Where the records below show a line containing "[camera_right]", start copying; end with the line containing "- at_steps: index", and copy it too.

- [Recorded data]
* * *

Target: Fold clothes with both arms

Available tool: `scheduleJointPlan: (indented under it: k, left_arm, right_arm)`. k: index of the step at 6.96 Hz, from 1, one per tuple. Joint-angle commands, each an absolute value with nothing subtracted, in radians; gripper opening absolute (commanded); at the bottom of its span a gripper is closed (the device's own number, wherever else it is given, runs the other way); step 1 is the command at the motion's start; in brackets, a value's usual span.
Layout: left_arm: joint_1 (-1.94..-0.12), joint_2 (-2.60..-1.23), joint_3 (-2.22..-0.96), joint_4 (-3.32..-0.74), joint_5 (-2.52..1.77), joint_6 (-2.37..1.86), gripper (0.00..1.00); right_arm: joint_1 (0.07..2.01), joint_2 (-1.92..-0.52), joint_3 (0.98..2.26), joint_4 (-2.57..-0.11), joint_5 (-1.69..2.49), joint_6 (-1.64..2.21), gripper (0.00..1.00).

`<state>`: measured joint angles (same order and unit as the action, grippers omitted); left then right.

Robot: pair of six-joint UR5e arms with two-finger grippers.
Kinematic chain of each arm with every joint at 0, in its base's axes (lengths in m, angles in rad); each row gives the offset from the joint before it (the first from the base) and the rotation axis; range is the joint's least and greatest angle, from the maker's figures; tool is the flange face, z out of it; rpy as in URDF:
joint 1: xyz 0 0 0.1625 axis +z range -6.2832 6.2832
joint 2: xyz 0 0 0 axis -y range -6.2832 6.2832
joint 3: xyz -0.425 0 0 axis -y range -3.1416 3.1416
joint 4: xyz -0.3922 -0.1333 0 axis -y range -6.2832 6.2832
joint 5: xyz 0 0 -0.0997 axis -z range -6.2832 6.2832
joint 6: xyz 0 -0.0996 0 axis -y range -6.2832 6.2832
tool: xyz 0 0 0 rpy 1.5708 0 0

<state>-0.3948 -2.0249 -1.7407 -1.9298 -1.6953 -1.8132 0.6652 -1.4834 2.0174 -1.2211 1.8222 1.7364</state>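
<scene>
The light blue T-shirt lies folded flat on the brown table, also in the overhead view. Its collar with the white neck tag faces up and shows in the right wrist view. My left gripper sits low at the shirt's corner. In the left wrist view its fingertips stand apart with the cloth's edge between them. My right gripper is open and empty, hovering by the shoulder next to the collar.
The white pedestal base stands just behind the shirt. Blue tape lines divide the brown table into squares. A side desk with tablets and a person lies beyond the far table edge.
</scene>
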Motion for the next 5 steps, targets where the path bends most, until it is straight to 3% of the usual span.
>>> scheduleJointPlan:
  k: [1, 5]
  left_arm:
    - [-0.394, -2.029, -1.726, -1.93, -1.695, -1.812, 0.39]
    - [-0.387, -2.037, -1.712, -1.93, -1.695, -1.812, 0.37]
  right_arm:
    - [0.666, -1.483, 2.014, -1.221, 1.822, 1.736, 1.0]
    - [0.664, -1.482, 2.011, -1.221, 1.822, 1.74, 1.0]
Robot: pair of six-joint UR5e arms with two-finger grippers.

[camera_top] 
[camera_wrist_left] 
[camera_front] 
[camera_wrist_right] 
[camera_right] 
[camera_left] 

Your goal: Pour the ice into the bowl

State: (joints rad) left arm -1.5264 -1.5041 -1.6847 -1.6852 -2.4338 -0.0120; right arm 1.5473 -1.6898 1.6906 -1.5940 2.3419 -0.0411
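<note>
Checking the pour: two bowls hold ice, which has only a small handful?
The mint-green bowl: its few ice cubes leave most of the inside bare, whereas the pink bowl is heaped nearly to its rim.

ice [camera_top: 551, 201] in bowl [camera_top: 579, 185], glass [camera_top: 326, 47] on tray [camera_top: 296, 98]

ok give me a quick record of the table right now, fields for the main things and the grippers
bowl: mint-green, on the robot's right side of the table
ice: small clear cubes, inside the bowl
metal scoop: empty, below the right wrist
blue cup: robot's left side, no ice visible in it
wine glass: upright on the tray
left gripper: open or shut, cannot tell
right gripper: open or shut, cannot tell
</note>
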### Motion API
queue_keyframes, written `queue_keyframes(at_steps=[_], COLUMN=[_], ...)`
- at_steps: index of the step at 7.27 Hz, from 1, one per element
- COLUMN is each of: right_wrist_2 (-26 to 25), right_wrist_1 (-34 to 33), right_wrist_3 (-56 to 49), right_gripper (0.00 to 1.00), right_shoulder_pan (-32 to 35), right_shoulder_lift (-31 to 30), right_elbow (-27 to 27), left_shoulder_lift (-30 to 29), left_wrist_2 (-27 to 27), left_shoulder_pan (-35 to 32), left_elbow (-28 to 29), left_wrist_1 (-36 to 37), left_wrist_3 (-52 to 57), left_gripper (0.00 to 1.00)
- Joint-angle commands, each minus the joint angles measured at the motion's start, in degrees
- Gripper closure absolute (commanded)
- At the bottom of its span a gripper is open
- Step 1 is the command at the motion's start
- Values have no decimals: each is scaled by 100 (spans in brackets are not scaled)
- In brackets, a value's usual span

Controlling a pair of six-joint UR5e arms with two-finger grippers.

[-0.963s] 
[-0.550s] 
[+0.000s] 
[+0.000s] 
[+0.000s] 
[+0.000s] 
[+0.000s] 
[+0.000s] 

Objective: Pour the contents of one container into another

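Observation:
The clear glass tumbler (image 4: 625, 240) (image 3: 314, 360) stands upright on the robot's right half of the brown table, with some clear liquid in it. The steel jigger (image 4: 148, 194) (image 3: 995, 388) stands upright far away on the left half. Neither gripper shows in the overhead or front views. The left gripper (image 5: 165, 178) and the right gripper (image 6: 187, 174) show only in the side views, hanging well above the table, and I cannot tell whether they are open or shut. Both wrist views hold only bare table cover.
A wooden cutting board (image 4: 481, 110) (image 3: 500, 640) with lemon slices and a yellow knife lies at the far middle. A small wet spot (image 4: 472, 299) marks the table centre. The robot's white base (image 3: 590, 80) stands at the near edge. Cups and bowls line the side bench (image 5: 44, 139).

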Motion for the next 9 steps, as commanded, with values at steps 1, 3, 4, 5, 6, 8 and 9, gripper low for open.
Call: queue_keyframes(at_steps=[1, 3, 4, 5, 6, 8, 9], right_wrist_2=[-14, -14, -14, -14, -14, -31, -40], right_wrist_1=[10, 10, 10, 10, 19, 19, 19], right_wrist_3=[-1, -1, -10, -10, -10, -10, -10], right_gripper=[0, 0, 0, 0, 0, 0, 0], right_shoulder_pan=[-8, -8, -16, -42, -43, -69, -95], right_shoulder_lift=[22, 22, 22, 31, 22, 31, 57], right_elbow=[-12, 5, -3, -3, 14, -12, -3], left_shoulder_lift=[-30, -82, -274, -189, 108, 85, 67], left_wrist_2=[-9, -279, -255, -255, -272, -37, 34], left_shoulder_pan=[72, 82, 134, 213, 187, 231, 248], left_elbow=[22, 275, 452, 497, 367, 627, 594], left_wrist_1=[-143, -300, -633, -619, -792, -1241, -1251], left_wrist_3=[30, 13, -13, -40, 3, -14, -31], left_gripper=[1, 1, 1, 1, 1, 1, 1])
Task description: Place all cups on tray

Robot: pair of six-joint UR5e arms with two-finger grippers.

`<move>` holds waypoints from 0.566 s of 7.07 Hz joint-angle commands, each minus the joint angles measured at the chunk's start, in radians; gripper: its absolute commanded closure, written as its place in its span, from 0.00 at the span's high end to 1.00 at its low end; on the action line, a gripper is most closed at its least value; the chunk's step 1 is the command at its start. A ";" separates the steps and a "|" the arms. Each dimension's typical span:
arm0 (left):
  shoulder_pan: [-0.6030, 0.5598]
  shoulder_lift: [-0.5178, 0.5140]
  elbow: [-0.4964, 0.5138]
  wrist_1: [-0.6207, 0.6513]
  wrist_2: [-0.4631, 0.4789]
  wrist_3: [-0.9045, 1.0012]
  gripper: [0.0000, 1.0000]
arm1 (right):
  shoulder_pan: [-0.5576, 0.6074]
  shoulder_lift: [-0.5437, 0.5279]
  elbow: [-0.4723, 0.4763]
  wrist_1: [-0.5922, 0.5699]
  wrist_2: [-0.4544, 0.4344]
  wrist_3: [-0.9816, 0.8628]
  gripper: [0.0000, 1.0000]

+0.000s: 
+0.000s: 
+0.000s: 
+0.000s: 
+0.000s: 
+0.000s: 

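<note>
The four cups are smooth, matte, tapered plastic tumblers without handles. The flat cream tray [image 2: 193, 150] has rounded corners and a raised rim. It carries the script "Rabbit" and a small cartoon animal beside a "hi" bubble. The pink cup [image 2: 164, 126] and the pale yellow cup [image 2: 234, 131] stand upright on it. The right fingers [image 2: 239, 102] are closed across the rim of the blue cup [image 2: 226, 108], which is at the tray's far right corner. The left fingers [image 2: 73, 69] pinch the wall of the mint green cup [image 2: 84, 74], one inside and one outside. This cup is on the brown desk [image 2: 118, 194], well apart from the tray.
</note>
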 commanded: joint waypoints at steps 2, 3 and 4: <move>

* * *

- [EXERCISE RESPONSE]
[camera_right] 
[camera_left] 

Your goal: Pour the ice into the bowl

State: (joints rad) left arm -1.5264 -1.5041 -1.6847 -1.6852 -2.4338 -0.0120; right arm 1.5473 -1.6898 1.6906 -1.5940 2.3419 -0.0411
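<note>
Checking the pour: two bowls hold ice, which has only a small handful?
The mint-green bowl: its few ice cubes leave most of the inside bare, whereas the pink bowl is heaped nearly to its rim.

ice [camera_top: 551, 201] in bowl [camera_top: 579, 185], glass [camera_top: 326, 47] on tray [camera_top: 296, 98]

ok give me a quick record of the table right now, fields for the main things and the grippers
bowl: mint-green, on the robot's right side of the table
ice: small clear cubes, inside the bowl
metal scoop: empty, below the right wrist
blue cup: robot's left side, no ice visible in it
wine glass: upright on the tray
left gripper: open or shut, cannot tell
right gripper: open or shut, cannot tell
</note>
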### Motion API
queue_keyframes, written `queue_keyframes(at_steps=[_], COLUMN=[_], ...)`
- at_steps: index of the step at 7.27 Hz, from 1, one per element

Further output is not needed for this exercise.